ASSIGNED TASK: Output exactly the lines below, starting with the line that has "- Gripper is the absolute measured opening" and going on through the line that has "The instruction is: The", both included, and no other lines.

GIVEN DATA:
※ ※ ※
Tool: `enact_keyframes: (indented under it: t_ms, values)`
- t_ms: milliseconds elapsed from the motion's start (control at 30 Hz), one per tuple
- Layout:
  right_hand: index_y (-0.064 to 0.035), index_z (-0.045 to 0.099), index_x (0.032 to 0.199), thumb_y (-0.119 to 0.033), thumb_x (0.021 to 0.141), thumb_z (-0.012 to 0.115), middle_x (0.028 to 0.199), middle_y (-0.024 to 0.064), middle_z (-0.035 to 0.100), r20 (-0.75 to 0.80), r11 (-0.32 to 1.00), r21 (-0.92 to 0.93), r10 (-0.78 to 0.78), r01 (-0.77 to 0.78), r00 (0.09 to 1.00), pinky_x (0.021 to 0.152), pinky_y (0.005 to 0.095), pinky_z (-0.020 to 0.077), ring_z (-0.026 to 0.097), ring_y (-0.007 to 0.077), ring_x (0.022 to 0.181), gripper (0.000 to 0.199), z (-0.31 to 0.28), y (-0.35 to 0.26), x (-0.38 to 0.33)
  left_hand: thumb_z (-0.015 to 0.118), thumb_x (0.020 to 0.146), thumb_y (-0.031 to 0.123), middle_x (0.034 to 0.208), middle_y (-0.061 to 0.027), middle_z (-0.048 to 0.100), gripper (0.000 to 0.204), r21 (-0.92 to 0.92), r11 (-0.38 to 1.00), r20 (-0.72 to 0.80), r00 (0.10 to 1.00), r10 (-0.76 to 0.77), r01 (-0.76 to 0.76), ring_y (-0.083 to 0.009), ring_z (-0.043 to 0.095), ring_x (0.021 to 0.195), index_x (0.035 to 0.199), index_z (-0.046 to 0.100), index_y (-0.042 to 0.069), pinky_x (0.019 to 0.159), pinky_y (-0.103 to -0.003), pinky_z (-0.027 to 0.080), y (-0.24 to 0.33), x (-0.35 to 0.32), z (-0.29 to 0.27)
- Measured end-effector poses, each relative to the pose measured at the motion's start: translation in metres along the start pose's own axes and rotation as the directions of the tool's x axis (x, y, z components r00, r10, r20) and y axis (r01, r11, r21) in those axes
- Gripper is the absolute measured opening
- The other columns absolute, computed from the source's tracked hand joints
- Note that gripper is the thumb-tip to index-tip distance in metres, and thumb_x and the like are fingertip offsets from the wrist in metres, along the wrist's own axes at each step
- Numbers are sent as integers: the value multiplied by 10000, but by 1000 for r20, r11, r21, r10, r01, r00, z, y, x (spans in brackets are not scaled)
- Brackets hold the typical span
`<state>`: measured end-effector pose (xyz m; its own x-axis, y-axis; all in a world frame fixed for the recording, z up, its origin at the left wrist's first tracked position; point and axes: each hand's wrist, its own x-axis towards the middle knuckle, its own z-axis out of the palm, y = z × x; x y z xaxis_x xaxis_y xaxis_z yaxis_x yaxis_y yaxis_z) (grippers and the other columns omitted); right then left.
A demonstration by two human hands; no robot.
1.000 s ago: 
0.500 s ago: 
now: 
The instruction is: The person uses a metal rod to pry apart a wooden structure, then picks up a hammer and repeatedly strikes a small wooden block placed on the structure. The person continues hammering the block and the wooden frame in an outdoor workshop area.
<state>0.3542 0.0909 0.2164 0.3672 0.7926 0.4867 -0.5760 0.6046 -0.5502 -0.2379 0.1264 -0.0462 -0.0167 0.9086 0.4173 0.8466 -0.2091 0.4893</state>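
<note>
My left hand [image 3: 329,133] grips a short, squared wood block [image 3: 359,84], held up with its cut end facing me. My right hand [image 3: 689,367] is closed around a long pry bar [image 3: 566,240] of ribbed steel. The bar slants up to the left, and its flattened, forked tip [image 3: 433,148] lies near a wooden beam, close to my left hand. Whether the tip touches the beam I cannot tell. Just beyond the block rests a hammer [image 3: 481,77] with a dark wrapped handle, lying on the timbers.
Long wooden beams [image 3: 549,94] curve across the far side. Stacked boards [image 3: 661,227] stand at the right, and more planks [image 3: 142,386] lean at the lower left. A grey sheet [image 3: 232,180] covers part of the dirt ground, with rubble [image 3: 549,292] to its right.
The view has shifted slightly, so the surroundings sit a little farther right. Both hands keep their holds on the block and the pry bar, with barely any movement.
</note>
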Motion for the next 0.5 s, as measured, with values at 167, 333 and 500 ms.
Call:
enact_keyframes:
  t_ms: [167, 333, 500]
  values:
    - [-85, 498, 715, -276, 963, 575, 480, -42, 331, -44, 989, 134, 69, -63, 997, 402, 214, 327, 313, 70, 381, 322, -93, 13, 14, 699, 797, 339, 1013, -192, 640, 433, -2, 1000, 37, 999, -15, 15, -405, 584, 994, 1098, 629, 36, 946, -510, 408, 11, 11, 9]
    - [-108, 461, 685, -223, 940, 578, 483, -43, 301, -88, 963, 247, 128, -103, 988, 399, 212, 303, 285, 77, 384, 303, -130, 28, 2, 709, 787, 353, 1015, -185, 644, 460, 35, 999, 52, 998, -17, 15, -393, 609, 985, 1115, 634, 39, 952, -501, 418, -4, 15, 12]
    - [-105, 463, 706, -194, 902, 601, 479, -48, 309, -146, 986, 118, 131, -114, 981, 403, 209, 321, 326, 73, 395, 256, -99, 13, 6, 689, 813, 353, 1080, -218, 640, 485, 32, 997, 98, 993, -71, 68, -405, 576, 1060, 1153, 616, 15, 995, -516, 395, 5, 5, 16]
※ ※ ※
FINISHED TASK:
- Gripper is the absolute measured opening
- The other columns absolute, computed from the source's tracked hand joints
- Note that gripper is the thumb-tip to index-tip distance in metres, and thumb_x and the like are fingertip offsets from the wrist in metres, along the wrist's own axes at each step
- Numbers are sent as integers: the value multiplied by 10000, but by 1000 for r20, r11, r21, r10, r01, r00, z, y, x (spans in brackets are not scaled)
- Brackets hold the typical span
`<state>`: measured end-effector pose (xyz m; its own x-axis, y-axis; all in a world frame fixed for the recording, z up, its origin at the left wrist's first tracked position; point and axes: each hand's wrist, its own x-axis towards the middle knuckle, its own z-axis out of the palm, y = z × x; x y z xaxis_x xaxis_y xaxis_z yaxis_x yaxis_y yaxis_z) (grippers and the other columns omitted); right then left.
A demonstration by two human hands; no robot.
1.000 s ago: 
0.500 s ago: 
now: 
The instruction is: The person uses a metal rod to pry apart a wooden structure, then picks up a hammer and repeatedly strikes a small wooden block placed on the structure. The person continues hammering the block and the wooden frame in an outdoor workshop area.

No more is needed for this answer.